((
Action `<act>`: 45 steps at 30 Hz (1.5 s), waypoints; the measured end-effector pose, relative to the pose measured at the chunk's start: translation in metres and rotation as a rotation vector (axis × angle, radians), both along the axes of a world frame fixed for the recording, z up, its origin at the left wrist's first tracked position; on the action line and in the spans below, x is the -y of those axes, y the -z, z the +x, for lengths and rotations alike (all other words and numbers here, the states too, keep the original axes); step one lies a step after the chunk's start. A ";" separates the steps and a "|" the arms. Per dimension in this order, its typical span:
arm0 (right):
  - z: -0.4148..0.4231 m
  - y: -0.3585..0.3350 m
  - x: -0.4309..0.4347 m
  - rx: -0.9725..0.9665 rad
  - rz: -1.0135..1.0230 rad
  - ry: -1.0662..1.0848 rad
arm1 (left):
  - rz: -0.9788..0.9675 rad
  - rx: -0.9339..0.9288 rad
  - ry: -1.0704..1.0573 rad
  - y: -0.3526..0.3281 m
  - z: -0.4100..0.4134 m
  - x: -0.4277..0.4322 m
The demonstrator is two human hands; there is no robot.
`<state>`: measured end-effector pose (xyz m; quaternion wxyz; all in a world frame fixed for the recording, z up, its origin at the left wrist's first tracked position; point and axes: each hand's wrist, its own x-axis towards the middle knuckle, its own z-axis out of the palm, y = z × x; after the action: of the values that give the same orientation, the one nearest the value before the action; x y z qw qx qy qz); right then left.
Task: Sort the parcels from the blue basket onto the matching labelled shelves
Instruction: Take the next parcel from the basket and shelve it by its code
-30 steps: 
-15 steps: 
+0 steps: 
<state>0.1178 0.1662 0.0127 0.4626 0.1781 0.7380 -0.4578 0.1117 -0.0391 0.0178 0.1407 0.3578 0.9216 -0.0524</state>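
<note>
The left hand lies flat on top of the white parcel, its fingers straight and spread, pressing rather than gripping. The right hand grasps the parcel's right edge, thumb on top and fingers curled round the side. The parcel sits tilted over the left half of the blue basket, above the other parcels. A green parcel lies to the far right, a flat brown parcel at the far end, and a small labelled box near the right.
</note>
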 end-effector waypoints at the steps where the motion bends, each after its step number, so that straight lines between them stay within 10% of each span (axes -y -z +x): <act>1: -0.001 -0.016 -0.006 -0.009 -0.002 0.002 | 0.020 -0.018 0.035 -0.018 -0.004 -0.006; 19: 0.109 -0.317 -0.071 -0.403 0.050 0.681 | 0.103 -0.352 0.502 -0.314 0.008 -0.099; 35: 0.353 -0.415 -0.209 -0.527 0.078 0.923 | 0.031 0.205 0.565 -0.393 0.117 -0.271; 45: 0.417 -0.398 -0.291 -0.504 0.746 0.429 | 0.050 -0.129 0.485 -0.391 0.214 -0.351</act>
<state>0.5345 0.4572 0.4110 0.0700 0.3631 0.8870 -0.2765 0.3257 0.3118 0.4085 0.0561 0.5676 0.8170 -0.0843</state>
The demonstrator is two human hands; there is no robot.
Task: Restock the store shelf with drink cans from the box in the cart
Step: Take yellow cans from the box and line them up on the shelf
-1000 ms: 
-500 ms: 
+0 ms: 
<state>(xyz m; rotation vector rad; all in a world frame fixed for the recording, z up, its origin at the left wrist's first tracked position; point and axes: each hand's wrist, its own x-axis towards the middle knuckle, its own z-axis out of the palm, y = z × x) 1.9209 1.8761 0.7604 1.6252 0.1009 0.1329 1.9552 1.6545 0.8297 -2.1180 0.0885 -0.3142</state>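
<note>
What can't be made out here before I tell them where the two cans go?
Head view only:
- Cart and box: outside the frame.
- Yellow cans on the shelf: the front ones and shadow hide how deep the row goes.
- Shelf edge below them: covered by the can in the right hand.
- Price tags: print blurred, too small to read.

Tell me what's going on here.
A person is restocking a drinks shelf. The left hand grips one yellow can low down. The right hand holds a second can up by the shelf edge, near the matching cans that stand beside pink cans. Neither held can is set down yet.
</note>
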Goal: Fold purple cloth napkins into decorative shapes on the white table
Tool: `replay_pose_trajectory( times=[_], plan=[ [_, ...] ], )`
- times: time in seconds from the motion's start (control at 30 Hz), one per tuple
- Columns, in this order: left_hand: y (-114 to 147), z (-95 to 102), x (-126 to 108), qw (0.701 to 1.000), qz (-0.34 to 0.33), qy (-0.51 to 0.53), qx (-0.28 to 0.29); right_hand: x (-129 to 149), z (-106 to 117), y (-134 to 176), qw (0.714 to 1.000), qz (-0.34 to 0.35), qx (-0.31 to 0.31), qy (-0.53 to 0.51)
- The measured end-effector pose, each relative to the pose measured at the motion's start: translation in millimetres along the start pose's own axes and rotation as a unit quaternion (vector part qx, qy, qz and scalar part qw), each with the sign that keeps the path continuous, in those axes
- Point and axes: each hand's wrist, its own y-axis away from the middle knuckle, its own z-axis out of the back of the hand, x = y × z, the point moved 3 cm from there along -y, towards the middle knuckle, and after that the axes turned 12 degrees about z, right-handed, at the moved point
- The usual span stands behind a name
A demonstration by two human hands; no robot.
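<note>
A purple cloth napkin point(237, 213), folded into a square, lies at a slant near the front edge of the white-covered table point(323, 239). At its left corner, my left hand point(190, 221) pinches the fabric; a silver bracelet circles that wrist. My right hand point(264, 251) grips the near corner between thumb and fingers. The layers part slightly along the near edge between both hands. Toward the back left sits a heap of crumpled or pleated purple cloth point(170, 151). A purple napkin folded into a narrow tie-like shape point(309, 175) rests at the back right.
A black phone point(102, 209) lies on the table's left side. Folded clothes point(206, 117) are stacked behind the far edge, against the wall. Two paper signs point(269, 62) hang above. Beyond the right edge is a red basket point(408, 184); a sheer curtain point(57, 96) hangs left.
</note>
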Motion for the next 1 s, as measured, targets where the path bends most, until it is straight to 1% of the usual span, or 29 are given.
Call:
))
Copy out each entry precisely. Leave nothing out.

#### Result for this task
Action `<act>`: 45 steps at 30 Hz (1.5 s), waypoints; the measured end-effector pose, relative to the pose measured at the chunk's start: translation in metres and rotation as a rotation vector (axis × angle, radians), both along the axes of a world frame fixed for the recording, z up, its origin at the left wrist's first tracked position; on the action line and in the spans below, x is the -y of those axes, y the -z, z the +x, for lengths and rotations alike (all other words and numbers here, the states too, keep the original axes); step one lies a step after the chunk's start. A ";" separates the steps and a "|" the arms. Per dimension in this order, its typical span:
arm0 (right):
  - z: -0.4148..0.4231 m
  - y: -0.3585..0.3350 m
  - x: -0.4309..0.4347 m
  - rx: -0.9725..0.9665 rad
  - rz: -1.0135..1.0230 rad
  - ry: -1.0662..1.0848 rad
arm1 (left):
  - rz: -0.9788..0.9675 rad
  - rx: -0.9339..0.9288 rad
  - ry: -1.0704..1.0573 rad
  - y: -0.3526..0.3281 m
  - z: -0.4100..0.4134 m
  - x: -0.4277..0.4322 m
The demonstrator is two human hands; there is no robot.
`<state>`: measured end-effector pose (xyz m; quaternion wxyz; all in a world frame fixed for the recording, z up, its origin at the left wrist's first tracked position; point and axes: each hand's wrist, its own x-axis towards the middle knuckle, its own z-axis out of the palm, y = z × x; after the action: of the values that give the same orientation, the one nearest the value before the action; x y z qw qx qy qz); right then left.
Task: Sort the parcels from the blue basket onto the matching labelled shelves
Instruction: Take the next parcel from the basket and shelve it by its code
-30 steps: 
-15 steps: 
+0 steps: 
<state>0.1178 0.1662 0.0127 0.4626 0.1781 0.7380 -0.4578 0.1117 -0.0391 0.0178 0.1407 0.3578 0.9216 -0.0524</state>
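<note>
The left hand lies flat on top of the white parcel, its fingers straight and spread, pressing rather than gripping. The right hand grasps the parcel's right edge, thumb on top and fingers curled round the side. The parcel sits tilted over the left half of the blue basket, above the other parcels. A green parcel lies to the far right, a flat brown parcel at the far end, and a small labelled box near the right.
</note>
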 end-effector waypoints at the steps where the motion bends, each after its step number, so that straight lines between them stay within 10% of each span (axes -y -z +x): <act>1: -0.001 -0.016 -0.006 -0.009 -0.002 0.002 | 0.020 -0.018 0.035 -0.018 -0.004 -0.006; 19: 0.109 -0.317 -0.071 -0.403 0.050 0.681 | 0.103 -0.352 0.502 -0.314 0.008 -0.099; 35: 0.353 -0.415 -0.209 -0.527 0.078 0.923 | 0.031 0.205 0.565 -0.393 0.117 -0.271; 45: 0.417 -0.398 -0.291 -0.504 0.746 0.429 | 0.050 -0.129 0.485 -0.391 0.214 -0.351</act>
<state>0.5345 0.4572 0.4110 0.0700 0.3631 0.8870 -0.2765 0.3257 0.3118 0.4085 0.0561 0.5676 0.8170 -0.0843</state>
The demonstrator is two human hands; there is no robot.
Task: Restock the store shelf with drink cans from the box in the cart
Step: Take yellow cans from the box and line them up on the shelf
-1000 ms: 
-500 ms: 
+0 ms: 
<state>(xyz m; rotation vector rad; all in a world frame fixed for the recording, z up, its origin at the left wrist's first tracked position; point and axes: each hand's wrist, its own x-axis towards the middle knuckle, its own z-axis out of the palm, y = z × x) 1.9209 1.8761 0.7604 1.6252 0.1009 0.1329 1.9552 1.6545 0.8297 -2.1180 0.0885 -0.3142</state>
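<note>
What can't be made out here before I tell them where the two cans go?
Head view only:
- Cart and box: outside the frame.
- Yellow cans on the shelf: the front ones and shadow hide how deep the row goes.
- Shelf edge below them: covered by the can in the right hand.
- Price tags: print blurred, too small to read.

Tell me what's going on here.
A person is restocking a drinks shelf. The left hand grips one yellow can low down. The right hand holds a second can up by the shelf edge, near the matching cans that stand beside pink cans. Neither held can is set down yet.
</note>
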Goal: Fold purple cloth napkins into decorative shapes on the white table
Tool: `replay_pose_trajectory( times=[_], plan=[ [_, ...] ], )`
- times: time in seconds from the motion's start (control at 30 Hz), one per tuple
- Columns, in this order: left_hand: y (-114 to 147), z (-95 to 102), x (-126 to 108), qw (0.701 to 1.000), qz (-0.34 to 0.33), qy (-0.51 to 0.53), qx (-0.28 to 0.29); right_hand: x (-129 to 149), z (-106 to 117), y (-134 to 176), qw (0.714 to 1.000), qz (-0.34 to 0.35), qx (-0.31 to 0.31), qy (-0.53 to 0.51)
- The measured end-effector pose, each relative to the pose measured at the motion's start: translation in millimetres along the start pose's own axes and rotation as a unit quaternion (vector part qx, qy, qz and scalar part qw), each with the sign that keeps the path continuous, in those axes
- Point and axes: each hand's wrist, its own y-axis away from the middle knuckle, its own z-axis out of the back of the hand, x = y × z, the point moved 3 cm from there along -y, towards the middle knuckle, and after that the axes turned 12 degrees about z, right-handed, at the moved point
- The usual span stands behind a name
A demonstration by two human hands; no robot.
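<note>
A purple cloth napkin point(237, 213), folded into a square, lies at a slant near the front edge of the white-covered table point(323, 239). At its left corner, my left hand point(190, 221) pinches the fabric; a silver bracelet circles that wrist. My right hand point(264, 251) grips the near corner between thumb and fingers. The layers part slightly along the near edge between both hands. Toward the back left sits a heap of crumpled or pleated purple cloth point(170, 151). A purple napkin folded into a narrow tie-like shape point(309, 175) rests at the back right.
A black phone point(102, 209) lies on the table's left side. Folded clothes point(206, 117) are stacked behind the far edge, against the wall. Two paper signs point(269, 62) hang above. Beyond the right edge is a red basket point(408, 184); a sheer curtain point(57, 96) hangs left.
</note>
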Motion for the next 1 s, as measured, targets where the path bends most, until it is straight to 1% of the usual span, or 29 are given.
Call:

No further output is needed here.